У немцев, как и у нас, имелись для операций свои условные названия. Самая существенная часть немецкого наступления в Арденнах носила условное название «Грейф», что значит: «Захват». Главной целью этого наступления было захватить обратно Антверпен. Немцы стремились одержать такую же решительную победу, какой была победа американцев при Сен-Ло.
Это был прекрасный план, и если бы Брэдли дал Гитлеру и фон Рундштедту еще месяц на подготовку, то он мог бы быть приведен в исполнение. Однако в начале декабря мы были так близки к переходу в наступление, что немцам пришлось осуществлять захват рукой без нескольких пальцев. Вооружение и боевая подготовка двух дивизий Шестой танковой армии СС были далеко не завершены. Одна из этих дивизий так и не участвовала в боях. Пополнениям новой армии тоже не хватало нескольких недель подготовки, и когда генеральное наступление немцев распалось на тысячи мелких схваток, которые в конечном счете, решают исход всех больших боев, — этот недостаток подготовки оказался еще одним лишним препятствием на пути сил, стремившихся завершить то, что было начато так блестяще.
По плану, целью немецкой операции был молниеносный переход от района, известного под названием Эйфель, к реке Маас и захват переправ. Далее они намеревались двигаться через Льеж — главный узел американских сил — на Антверпен.
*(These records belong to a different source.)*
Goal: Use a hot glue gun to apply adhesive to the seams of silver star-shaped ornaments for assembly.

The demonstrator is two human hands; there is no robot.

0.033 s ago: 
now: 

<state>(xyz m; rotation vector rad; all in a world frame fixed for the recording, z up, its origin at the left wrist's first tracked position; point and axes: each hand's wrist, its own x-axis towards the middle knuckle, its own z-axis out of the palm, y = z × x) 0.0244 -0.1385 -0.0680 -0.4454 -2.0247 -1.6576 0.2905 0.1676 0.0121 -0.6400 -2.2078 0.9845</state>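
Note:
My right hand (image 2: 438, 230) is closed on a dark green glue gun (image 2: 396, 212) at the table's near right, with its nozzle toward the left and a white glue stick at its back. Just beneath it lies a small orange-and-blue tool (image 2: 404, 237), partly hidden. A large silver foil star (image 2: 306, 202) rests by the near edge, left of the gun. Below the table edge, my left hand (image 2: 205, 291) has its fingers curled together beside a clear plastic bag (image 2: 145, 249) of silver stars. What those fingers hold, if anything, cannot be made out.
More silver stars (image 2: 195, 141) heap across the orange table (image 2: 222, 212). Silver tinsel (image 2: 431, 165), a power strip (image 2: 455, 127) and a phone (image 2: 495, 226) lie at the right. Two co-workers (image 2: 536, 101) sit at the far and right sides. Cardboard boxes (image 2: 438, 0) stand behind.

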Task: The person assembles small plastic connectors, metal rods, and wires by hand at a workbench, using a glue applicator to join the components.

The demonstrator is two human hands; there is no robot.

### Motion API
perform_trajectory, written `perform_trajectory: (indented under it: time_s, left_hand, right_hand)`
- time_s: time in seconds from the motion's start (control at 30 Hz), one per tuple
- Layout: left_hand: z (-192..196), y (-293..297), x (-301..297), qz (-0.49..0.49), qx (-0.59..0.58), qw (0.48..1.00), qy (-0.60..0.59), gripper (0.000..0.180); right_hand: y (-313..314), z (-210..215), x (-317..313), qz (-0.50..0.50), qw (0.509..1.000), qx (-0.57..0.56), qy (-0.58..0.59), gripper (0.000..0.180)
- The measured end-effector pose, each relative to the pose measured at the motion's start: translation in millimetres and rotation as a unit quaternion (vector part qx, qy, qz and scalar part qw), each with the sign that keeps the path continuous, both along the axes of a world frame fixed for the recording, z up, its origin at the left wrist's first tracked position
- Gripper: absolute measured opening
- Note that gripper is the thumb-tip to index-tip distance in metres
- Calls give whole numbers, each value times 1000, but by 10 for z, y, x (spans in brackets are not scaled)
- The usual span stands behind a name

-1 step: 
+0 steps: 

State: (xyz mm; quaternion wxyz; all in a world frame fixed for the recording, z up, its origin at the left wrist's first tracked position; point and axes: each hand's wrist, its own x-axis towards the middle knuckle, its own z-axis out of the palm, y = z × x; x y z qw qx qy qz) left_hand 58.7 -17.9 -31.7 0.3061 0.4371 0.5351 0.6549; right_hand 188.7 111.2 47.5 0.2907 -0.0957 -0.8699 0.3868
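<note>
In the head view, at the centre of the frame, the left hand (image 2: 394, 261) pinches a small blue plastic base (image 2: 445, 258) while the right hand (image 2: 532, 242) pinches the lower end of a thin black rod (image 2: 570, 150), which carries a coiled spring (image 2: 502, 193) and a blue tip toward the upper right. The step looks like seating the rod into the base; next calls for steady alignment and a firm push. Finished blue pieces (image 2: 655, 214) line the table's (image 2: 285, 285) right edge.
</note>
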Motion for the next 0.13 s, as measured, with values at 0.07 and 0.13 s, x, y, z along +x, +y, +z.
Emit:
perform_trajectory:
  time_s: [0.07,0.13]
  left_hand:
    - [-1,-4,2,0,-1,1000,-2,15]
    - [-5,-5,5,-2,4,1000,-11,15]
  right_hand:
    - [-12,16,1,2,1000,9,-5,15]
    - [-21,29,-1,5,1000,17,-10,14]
Дойдя до Антверпена, наступление рассекло бы американские и английские силы. С потерей Антверпена силы союзников лишились бы пункта, который стал для них к этому времени единственным источником снабжения. Непосредственно за этой победой должно было начаться второе наступление — с побережья Ла-Манша на север. Оно должно было расколоть надвое отрезанные от американцев английские армии и "вынудить их к новому Дюнкерку". От этого "нового Дюнкерка" англичанам уже не суждено было бы оправиться, и, как уверял своих командиров Гитлер, им уже никогда не пришлось бы столкнуться лицом к лицу с другой английской армией. Так что немцам оставалось бы иметь дело с одними американцами, — а американцам теперь пришлось бы подвозить снабжение через всю Францию, главным образом из небольших портов, поскольку побережья были уже закрыты на зиму.